Similarly, media monitoring used to mean collecting daily newspapers in the early morning hours and clipping out relevant articles. That’s no longer sufficient in the Internet age, opening the door to custom online search tools that alert customers when relevant news breaks.
Other consumer-oriented startups are changing how consumers receive TV signals, hire tattoo artists and buy natural health products.
OBJ’s annual Startups to Watch feature seeks to profile early-stage companies – particularly those flying under the radar – that possess a combination of disruptive technology, veteran entrepreneurs and professionals in leadership roles, as well as a solid financial foundation from which to grow.

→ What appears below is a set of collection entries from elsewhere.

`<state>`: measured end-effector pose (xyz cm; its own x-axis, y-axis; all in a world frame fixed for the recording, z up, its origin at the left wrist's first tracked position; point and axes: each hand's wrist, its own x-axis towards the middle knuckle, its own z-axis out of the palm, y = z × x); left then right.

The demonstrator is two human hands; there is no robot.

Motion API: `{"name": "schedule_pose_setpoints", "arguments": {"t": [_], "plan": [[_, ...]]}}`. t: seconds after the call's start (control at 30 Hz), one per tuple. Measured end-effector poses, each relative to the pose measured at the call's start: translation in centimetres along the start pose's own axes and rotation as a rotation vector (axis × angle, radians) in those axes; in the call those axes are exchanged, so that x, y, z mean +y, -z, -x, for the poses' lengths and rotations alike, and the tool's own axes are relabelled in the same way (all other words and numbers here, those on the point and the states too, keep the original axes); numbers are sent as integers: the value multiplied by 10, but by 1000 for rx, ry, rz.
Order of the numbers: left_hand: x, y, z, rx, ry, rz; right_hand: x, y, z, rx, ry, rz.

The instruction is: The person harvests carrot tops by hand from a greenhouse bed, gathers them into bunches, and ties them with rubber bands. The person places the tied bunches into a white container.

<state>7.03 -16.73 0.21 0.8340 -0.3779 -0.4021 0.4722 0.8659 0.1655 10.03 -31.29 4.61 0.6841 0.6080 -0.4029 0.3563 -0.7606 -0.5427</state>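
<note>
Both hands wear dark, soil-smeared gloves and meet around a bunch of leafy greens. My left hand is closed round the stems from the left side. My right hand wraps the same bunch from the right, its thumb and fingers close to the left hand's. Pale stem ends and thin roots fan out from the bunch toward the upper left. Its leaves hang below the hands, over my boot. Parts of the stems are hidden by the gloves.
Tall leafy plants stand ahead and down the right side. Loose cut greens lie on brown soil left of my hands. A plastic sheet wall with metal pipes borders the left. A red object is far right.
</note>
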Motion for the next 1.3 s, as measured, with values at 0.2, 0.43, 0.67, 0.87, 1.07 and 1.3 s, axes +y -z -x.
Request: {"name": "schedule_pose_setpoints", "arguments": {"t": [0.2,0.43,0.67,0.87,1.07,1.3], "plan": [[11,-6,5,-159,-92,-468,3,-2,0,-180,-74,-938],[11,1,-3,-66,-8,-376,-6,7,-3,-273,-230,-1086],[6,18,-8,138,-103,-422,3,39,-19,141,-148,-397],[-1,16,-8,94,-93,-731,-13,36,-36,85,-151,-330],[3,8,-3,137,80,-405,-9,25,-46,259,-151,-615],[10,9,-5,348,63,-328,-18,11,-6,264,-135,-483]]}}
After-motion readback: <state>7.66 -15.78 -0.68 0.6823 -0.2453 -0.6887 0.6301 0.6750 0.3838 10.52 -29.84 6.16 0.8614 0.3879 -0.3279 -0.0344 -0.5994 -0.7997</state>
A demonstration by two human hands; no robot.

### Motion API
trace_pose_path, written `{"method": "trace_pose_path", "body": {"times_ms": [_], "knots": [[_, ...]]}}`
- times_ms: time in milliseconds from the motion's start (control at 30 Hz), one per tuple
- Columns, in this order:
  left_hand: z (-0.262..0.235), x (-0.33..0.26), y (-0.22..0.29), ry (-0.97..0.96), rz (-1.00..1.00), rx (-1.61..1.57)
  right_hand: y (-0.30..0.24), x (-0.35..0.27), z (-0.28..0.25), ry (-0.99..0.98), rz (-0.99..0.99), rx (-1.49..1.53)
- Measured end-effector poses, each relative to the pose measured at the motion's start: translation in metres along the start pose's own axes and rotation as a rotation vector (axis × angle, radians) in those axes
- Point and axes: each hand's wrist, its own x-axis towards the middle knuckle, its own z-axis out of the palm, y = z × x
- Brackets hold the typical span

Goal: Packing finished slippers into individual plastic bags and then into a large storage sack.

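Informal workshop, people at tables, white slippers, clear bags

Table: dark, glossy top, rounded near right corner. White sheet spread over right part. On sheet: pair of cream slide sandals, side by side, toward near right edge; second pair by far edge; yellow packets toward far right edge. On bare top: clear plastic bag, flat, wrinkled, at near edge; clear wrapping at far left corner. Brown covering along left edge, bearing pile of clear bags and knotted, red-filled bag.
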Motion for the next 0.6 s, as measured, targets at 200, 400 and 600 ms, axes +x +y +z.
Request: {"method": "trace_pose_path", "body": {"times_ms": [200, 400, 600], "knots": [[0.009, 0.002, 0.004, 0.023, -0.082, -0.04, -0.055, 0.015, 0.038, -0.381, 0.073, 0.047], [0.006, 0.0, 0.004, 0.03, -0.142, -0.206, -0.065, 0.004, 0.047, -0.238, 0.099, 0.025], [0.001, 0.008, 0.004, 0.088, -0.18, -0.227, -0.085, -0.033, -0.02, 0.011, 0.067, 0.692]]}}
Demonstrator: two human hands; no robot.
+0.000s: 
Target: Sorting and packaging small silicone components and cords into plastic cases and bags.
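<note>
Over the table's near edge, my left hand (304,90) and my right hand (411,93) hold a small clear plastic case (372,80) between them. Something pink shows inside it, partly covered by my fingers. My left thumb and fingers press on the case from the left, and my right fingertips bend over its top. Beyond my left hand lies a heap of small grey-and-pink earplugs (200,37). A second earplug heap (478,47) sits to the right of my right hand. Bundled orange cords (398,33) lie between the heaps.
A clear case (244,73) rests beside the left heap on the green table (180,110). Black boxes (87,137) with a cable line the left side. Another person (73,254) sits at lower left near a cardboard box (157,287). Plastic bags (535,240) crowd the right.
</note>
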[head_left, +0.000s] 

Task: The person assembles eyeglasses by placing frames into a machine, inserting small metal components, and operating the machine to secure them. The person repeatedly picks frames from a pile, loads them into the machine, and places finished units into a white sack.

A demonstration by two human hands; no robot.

It’s an opportunity to acknowledge Ottawa’s creative thinkers, innovators and risk-takers and profile the city’s rising stars.
Not long after I became the editor of OBJ, I found myself drinking beer with dozens of app developers, entrepreneurs and service providers at the Glebe offices of software firm Mercury Grove. CEO Scott Annan was hosting one of his semi-regular DemoCamps, where startups give a brief presentation on their product and solicit feedback.
At the end of the night, Mr. Annan stood on a chair in the front of the room and asked the assembled crowd to look around them, specifically at the technical talent and business acumen of those in attendance. He argued Ottawa’s broader business community can assist the city’s startups by sharing their stories and telling others about their technology.